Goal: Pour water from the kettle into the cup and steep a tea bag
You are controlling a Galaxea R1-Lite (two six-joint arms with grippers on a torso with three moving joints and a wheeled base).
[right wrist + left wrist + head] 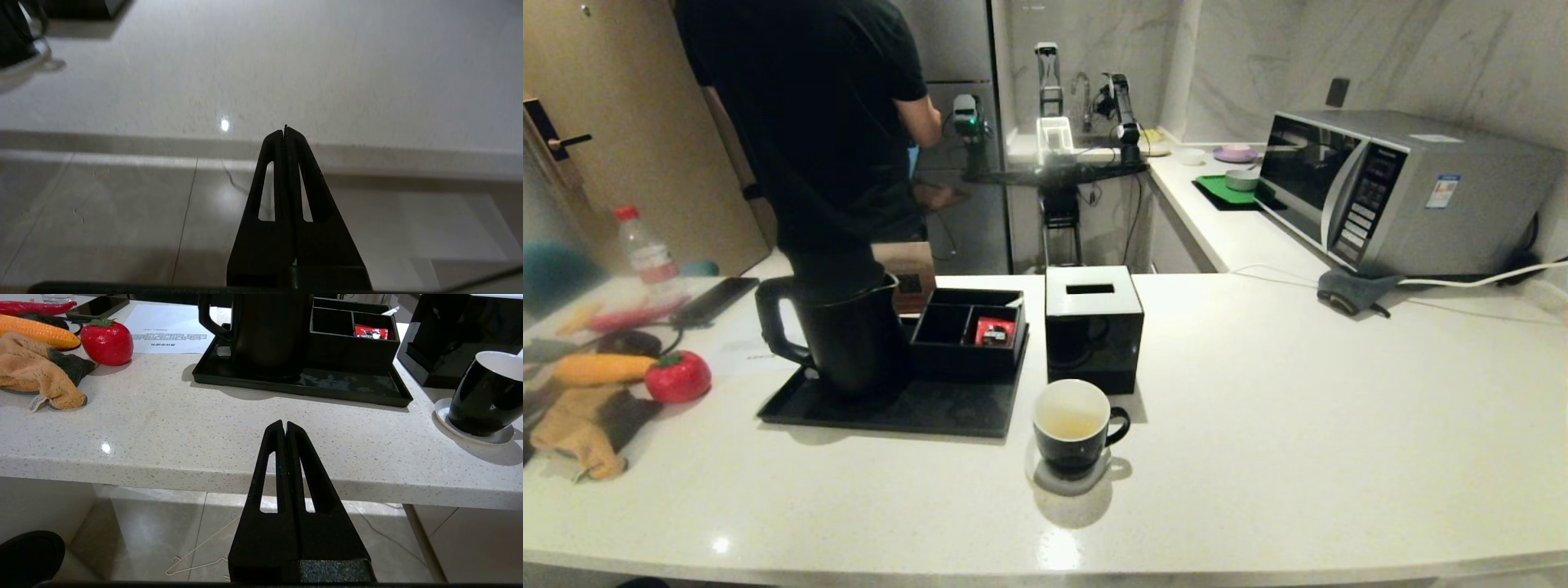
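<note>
The tall black kettle (845,335) (269,332) stands on a black tray (947,408) (347,386), handle to the left. The black cup (1072,429) (486,398) with a white inside rests on a white coaster in front of the tissue box; a pale yellowish film lies at its bottom. No tea bag or water shows. My left gripper (284,424) is shut and empty, hanging below the counter's front edge, out of the head view. My right gripper (284,130) is also shut and empty, low by the counter edge to the right of the cup (16,36).
On the tray a black divided organiser (968,327) (351,332) holds a small red packet (995,331) (370,332). A black cube tissue box (1092,327) stands behind the cup. A red toy tomato (678,376), corn and a cloth (36,377) lie left. A microwave (1396,192) sits at the back right; a person (825,122) stands behind.
</note>
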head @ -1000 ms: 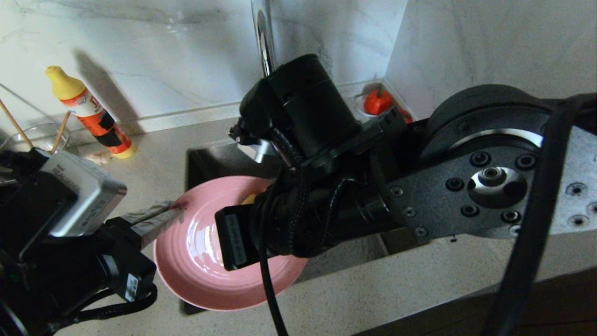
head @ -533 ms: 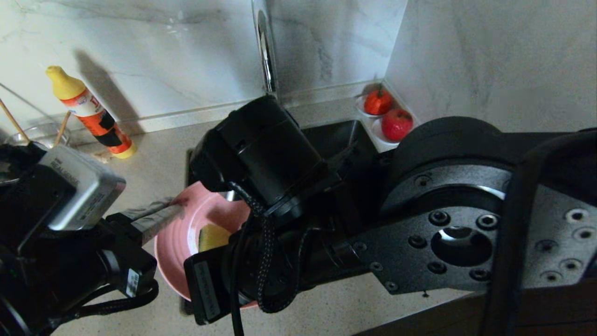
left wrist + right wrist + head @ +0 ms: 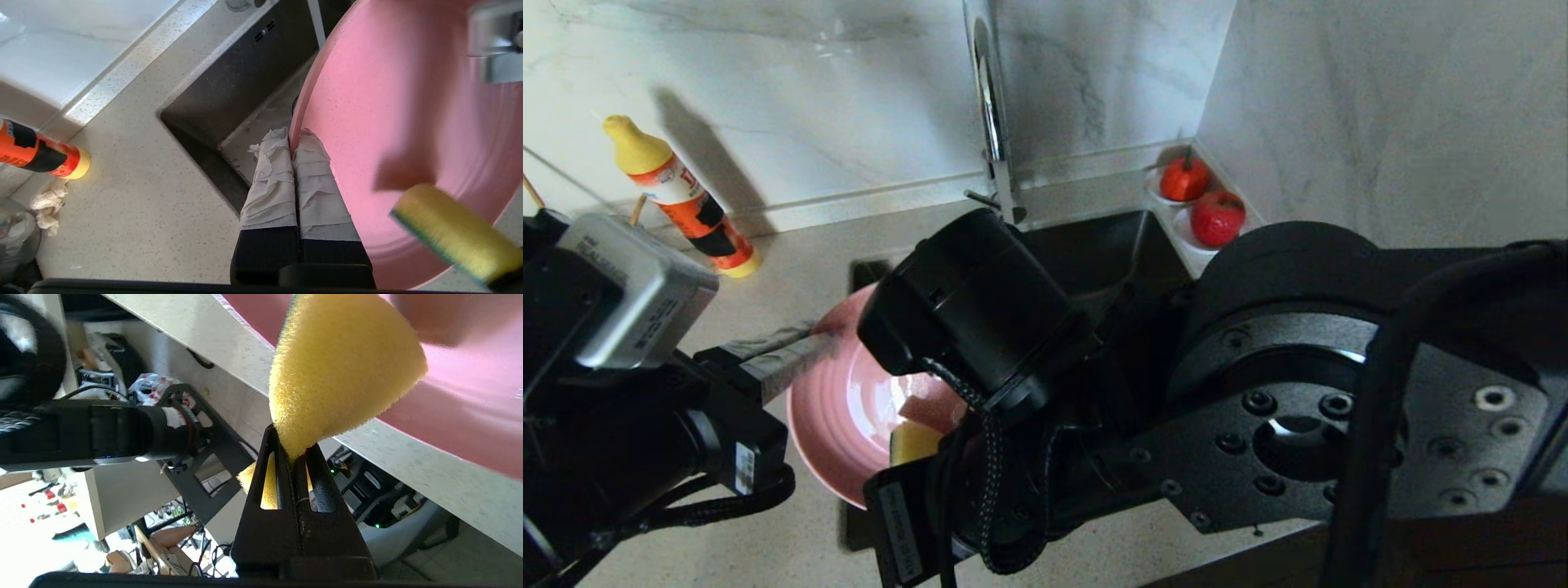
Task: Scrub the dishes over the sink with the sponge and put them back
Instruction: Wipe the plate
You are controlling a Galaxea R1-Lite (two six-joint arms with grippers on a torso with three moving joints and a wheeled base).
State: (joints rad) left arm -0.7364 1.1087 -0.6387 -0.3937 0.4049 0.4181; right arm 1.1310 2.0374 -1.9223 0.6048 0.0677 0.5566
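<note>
My left gripper [image 3: 292,136] is shut on the rim of the pink plate [image 3: 408,102], one taped finger on each side. It holds the plate [image 3: 833,408] tilted over the front left corner of the sink [image 3: 1094,245]. My right gripper [image 3: 292,447] is shut on the yellow sponge [image 3: 339,367], whose green layer shows along one edge. The sponge [image 3: 913,441] lies against the plate's inner face near its lower rim; in the head view the right arm hides that gripper. Two chopstick ends [image 3: 636,209] stick up behind the left wrist. The bowl is out of view.
The chrome tap [image 3: 992,106] rises behind the sink. A yellow-capped orange bottle [image 3: 678,196] stands on the counter at the back left, with a crumpled tissue [image 3: 47,204] beside it. Red fruit on white saucers [image 3: 1217,216] sits in the back right corner.
My right arm has swung down and toward the counter's front edge, dragging the sponge from the plate's upper middle to its lower part. The left gripper keeps its hold on the rim.
</note>
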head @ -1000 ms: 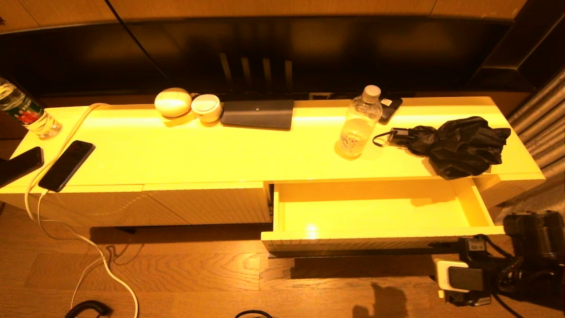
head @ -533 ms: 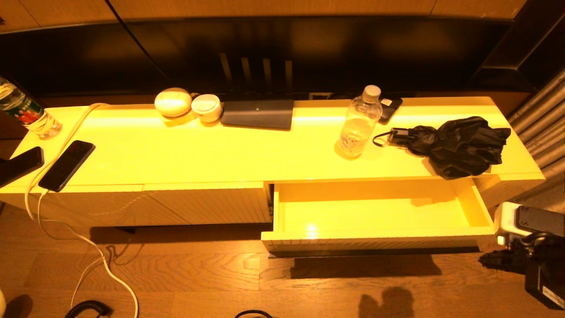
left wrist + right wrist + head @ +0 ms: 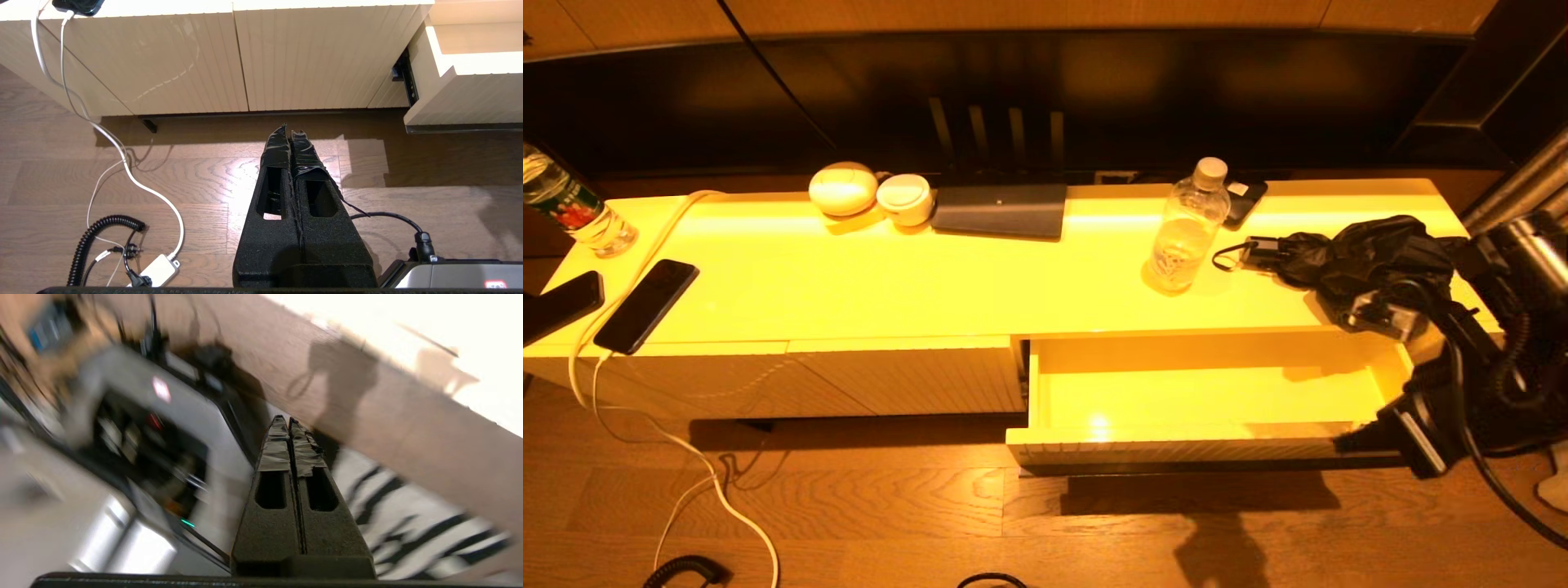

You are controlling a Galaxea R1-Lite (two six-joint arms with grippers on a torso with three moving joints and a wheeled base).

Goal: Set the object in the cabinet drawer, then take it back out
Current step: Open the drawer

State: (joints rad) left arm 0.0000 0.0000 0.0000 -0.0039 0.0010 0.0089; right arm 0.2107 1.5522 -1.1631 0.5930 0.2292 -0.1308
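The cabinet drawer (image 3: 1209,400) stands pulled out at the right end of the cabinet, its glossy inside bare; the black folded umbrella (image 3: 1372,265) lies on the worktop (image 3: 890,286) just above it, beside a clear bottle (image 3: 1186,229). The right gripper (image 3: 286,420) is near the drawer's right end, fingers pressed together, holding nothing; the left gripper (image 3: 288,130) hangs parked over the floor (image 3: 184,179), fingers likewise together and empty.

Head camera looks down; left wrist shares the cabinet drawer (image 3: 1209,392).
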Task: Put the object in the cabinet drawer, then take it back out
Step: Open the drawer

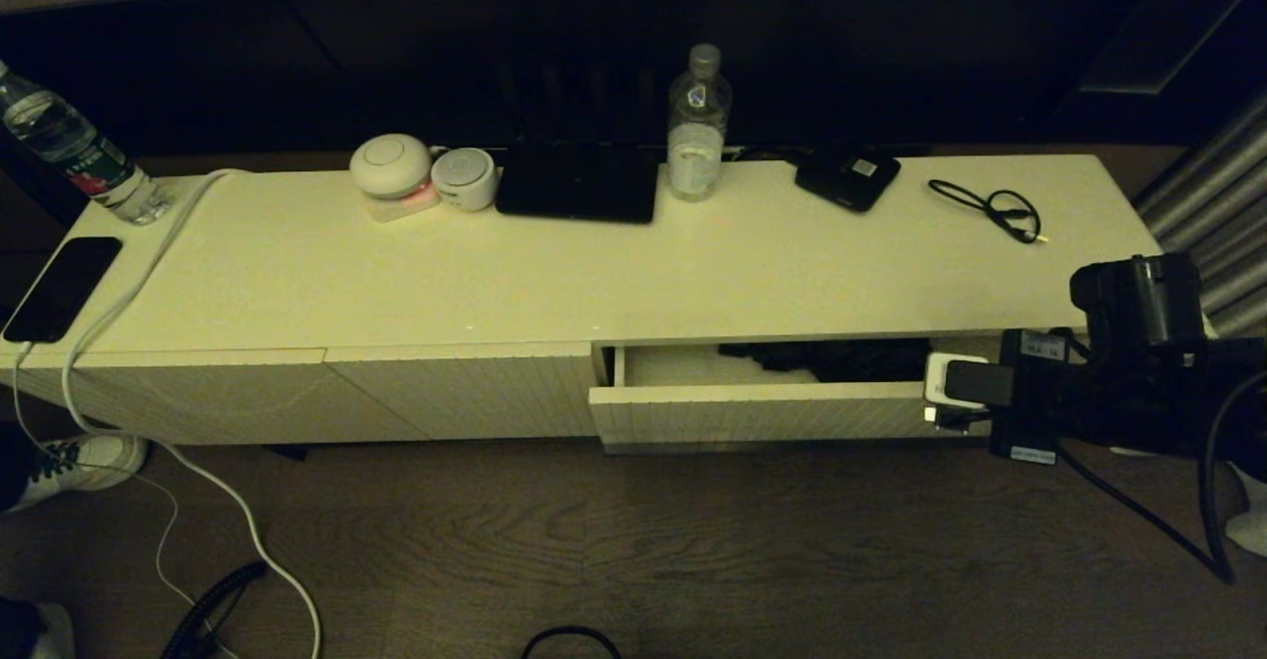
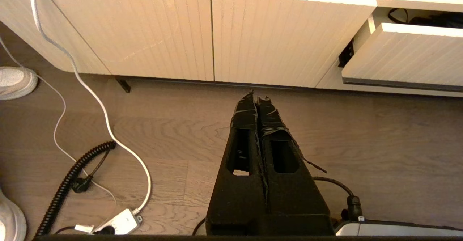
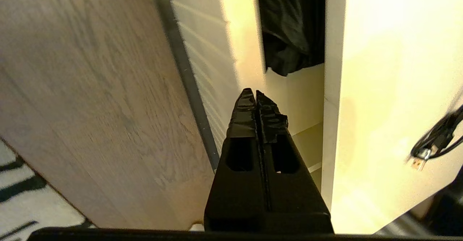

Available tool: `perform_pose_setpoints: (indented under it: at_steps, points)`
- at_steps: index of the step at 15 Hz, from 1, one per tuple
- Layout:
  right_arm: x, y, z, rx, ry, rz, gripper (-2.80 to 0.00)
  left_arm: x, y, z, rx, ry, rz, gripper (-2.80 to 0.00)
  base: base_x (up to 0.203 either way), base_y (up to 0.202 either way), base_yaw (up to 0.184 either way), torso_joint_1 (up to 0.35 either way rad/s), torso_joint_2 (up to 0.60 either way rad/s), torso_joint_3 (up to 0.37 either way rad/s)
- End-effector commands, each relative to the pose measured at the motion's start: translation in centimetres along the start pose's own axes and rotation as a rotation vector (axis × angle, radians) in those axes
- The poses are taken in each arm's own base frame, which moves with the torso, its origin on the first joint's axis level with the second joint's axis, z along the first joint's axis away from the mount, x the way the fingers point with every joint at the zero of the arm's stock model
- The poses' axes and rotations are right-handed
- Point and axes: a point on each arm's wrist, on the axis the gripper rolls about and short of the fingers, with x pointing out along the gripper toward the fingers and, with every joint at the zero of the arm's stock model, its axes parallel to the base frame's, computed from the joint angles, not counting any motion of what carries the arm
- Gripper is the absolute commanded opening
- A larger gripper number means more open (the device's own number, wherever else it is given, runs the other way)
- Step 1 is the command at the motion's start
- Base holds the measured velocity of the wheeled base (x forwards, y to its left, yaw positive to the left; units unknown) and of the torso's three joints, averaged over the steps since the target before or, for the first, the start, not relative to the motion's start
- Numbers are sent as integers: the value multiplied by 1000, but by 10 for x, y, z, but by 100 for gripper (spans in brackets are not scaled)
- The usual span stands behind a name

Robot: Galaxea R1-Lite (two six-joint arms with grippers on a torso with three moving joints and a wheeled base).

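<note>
The cabinet drawer [image 1: 762, 412] stands partly pulled out at the cabinet's right half, its ribbed cream front facing me. The black umbrella [image 1: 841, 357] lies inside it, mostly under the cabinet top; its bunchy fabric [image 3: 289, 27] also shows in the right wrist view. My right gripper [image 1: 940, 392] is shut and empty at the drawer's right end, with its tips [image 3: 255, 92] over the drawer's front wall [image 3: 246, 45] and apart from the umbrella. My left gripper [image 2: 257, 96] is shut and empty, parked low over the floor in front of the closed panels, left of the drawer [image 2: 405, 58].
On the cabinet top stand a water bottle [image 1: 698, 125], a flat black device with a white label [image 1: 847, 179], a thin black cable [image 1: 990, 206], a black tablet [image 1: 577, 184] and two white round gadgets [image 1: 391, 166]. A phone [image 1: 61, 286] and white cord lie far left.
</note>
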Motion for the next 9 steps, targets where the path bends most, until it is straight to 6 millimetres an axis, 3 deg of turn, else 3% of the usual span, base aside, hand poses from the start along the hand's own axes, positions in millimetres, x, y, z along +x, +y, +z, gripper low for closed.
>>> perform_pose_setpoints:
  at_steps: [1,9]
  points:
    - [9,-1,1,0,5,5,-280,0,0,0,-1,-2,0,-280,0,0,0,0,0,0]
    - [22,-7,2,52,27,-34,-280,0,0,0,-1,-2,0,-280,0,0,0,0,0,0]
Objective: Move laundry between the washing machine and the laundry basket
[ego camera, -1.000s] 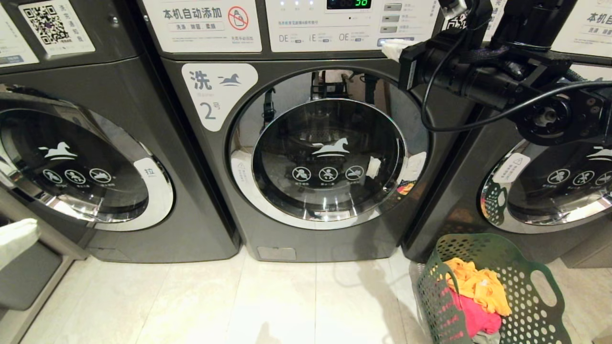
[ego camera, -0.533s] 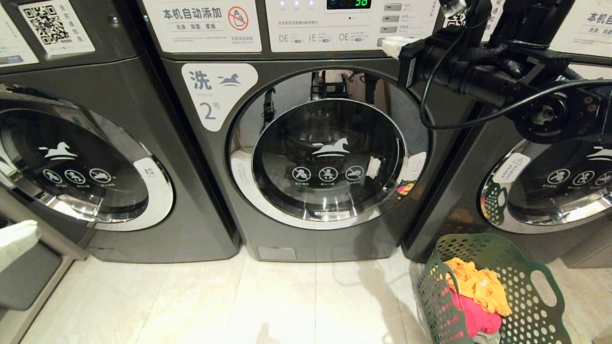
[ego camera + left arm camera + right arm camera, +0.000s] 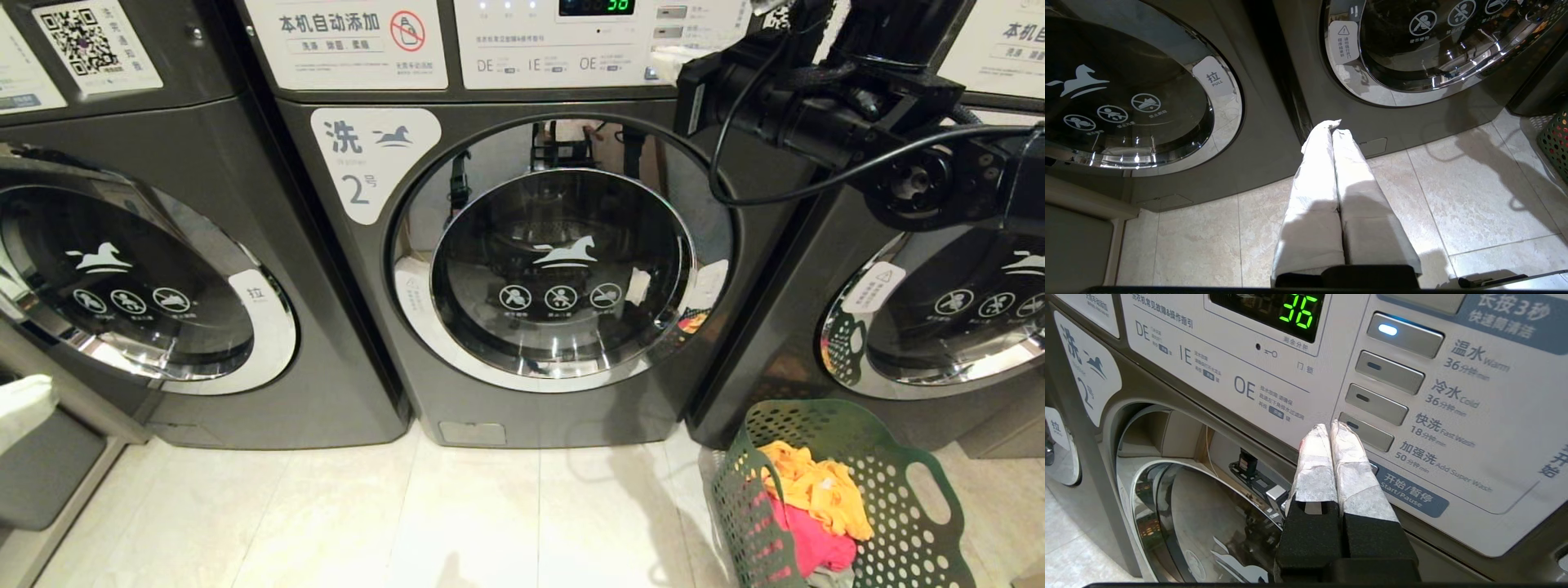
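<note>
Up at the control panel [image 3: 571, 45] of the washing machine [image 3: 539, 261] marked 2, in the head view, the right gripper [image 3: 671, 61] shows only as white-wrapped tips poking from the black arm, close against the panel's button column. The machine's chrome-rimmed round door [image 3: 563, 253] is closed, well below the gripper. The dark green laundry basket [image 3: 906, 523] stands on the tiled floor [image 3: 408, 514] at the lower right, in front of the neighbouring machine, far beneath the right arm; the laundry [image 3: 816, 498] lies heaped inside it, orange-yellow on top of pink-red. The left gripper [image 3: 24, 408] appears as a pale shape at the left edge.

Seen from the left wrist, the left gripper [image 3: 1333, 126] is clenched with nothing between its wrapped fingers [image 3: 1314, 179], hanging low above the floor before the gap between two machines; a corner of the basket [image 3: 1555, 139] sits far off to one side.

From the right wrist, the right gripper [image 3: 1331, 428] is pressed shut and empty, its tips at the lowest of four grey buttons [image 3: 1365, 432], just above the blue start/pause label [image 3: 1408, 494]. The display [image 3: 1298, 312] reads 36.
</note>
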### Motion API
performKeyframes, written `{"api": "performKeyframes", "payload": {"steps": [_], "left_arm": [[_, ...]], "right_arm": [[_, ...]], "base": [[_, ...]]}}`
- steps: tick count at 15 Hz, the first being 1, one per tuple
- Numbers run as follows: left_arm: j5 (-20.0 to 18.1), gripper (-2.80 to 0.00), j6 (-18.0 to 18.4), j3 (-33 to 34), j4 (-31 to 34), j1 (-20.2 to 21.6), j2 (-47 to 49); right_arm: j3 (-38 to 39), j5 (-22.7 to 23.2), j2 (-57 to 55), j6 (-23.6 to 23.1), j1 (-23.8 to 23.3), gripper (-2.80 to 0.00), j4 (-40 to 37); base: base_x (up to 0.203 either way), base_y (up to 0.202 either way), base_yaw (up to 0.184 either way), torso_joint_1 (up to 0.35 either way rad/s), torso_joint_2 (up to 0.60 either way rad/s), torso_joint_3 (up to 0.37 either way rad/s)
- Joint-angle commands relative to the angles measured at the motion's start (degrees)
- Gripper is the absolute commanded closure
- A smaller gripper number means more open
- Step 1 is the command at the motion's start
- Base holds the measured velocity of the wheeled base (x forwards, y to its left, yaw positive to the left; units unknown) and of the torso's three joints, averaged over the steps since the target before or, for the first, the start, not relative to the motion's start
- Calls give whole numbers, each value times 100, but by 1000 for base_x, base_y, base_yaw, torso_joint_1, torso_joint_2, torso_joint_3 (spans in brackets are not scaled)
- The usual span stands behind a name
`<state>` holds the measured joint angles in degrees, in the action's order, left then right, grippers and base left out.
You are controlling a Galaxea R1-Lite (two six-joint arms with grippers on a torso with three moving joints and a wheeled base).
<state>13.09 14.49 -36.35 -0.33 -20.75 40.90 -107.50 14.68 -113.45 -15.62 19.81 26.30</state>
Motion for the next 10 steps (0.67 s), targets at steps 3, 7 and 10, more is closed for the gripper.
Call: {"api": "performKeyframes", "payload": {"steps": [3, 7, 10], "left_arm": [[9, 0, 10, 5, -2, 1, -29], [9, 0, 16, -12, -2, 1, -30], [0, 0, 18, 5, 7, 1, -73]], "right_arm": [[27, 9, -11, -12, -3, 0, 16], [45, 0, -11, -12, -3, 0, 8], [52, -17, -37, -12, -12, 0, 16]], "base": [[0, 0, 0, 0, 0, 0], [0, 0, 0, 0, 0, 0], [0, 0, 0, 0, 0, 0]]}}
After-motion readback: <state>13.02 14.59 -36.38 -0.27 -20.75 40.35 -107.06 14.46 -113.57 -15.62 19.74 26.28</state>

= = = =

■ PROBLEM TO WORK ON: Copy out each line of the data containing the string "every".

■ SOLVED PROBLEM:
- The poses are taken in each arm's own base frame, which moves with the torso, its origin on the first joint's axis level with the second joint's axis, z along the first joint's axis away from the mount, x the way the fingers point with every joint at the zero of the arm's stock model
- Point and axes: a point on each arm's wrist, on the axis the gripper rolls about and short of the fingers, with x pointing out along the gripper toward the fingers and, with every joint at the zero of the arm's stock model, its axes parallel to the base frame's, computed from the joint angles, not counting any motion of what carries the arm

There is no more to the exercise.